Par - Envoyé spécial à Addis Abeba

Salaheddine Mezouar, patron du RNI et ministre des Affaires étrangères et de la coopération. © Hassan Ouazzani / J.A.

Quelques minutes après la fin du 28e sommet des chefs d'État de l'Union africaine, le ministre marocain des Affaires étrangères, Salaheddine Mezouar, s'est dit satisfait du retour de son pays dans le giron africain. Sur le conflit du Sahara occidental, il a estimé que l'UA devait soutenir l'initiative d'une solution politique sous l'égide de l'ONU.

Après le discours à la tribune de Mohammed VI, c’est lui qui a occupé le siège du Maroc au sein de l’hémicycle de l’Union africaine.

Le ministre marocain des Affaires étrangères, Salaheddine Mezouar, a assisté à la fin de la cérémonie de clôture du 28e sommet des chefs d’État de l’UA. Un sommet qui a scellé le retour du Maroc au sein de l’UA.

« Le Maroc vient pour l’unité »

« C’est un jour d’Histoire. Réintégrer sa famille institutionnelle est un moment fort et plein d’espoir. Le Maroc n’a pas de démonstration à faire. C’est un pays qui vient pour l’unité, qui vient pour la solidarité et la construction. Notre continent a besoin de pays qui apportent une valeur ajoutée. Le Maroc en fait partie » a-t-il déclaré à la presse à sa sortie de la salle.

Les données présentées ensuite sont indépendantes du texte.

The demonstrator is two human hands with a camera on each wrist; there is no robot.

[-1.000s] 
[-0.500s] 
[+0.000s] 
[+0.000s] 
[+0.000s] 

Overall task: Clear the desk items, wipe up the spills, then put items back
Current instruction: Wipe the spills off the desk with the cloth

Et d’ajouter que le Maroc avait « fait la démonstration depuis plusieurs années d’un partenariat de qualité, fort, actif et productif. C’est tout cela que le Maroc apporte à cette belle famille ».

« Le message de sa Majesté est un message du cœur, adressé au cœur des africains. Il était ému en prononçant son discours car il est profondément africain. Il croit en l’Afrique et il est en faveur de l’Afrique », a-t-il poursuivi.

« L’Algérie est notre voisin »

Sur les conditions du retour du royaume au sein de l’organisation panafricaine, le ministre a estimé que « l’intégration du Maroc s’est faite après un débat démocratique dans un cadre tout à fait consensuel ». « Le Maroc est revenu par la grande porte », a t-il estimé. Certains pays ont adhéré, malgré des réticences. « L’Algérie a fait part de ses angoisses, que l’on comprend. Mais l’Algérie reste un pays voisin avec lequel nous voulons construire l’avenir », a assuré Salaheddine Mezouar.

Pour lui, le Maroc respecte la position algérienne. « De même, notre position est connue, notre volonté aussi. »

Et de poursuivre : « Tout le monde connaît les conditions dans lesquelles le Maroc est parti [de l’OUA, ndlr] en 1983 ». La décision était « justifiée » par le contexte historique. Mais l’Afrique a changé, elle a évolué avec « une nouvelle génération de leaders plus pragmatiques ». Aujourd’hui, le conflit [avec la RASD] est examiné par l’ONU.

« L’Union africaine doit soutenir l’initiative d’une solution politique sous l’égide de l’Organisation onusienne. C’est à l’UA de décider du rôle qu’elle peut jouer. »

Sur l’absence dans l’enceinte de l’UA de plusieurs chefs d’État lors du discours du roi, Salaheddine Mezouar, a préféré botter en touche, assurant « qu’il n’avait pas remarqué leur absence et qu’il ne peut donc pas se prononcer ».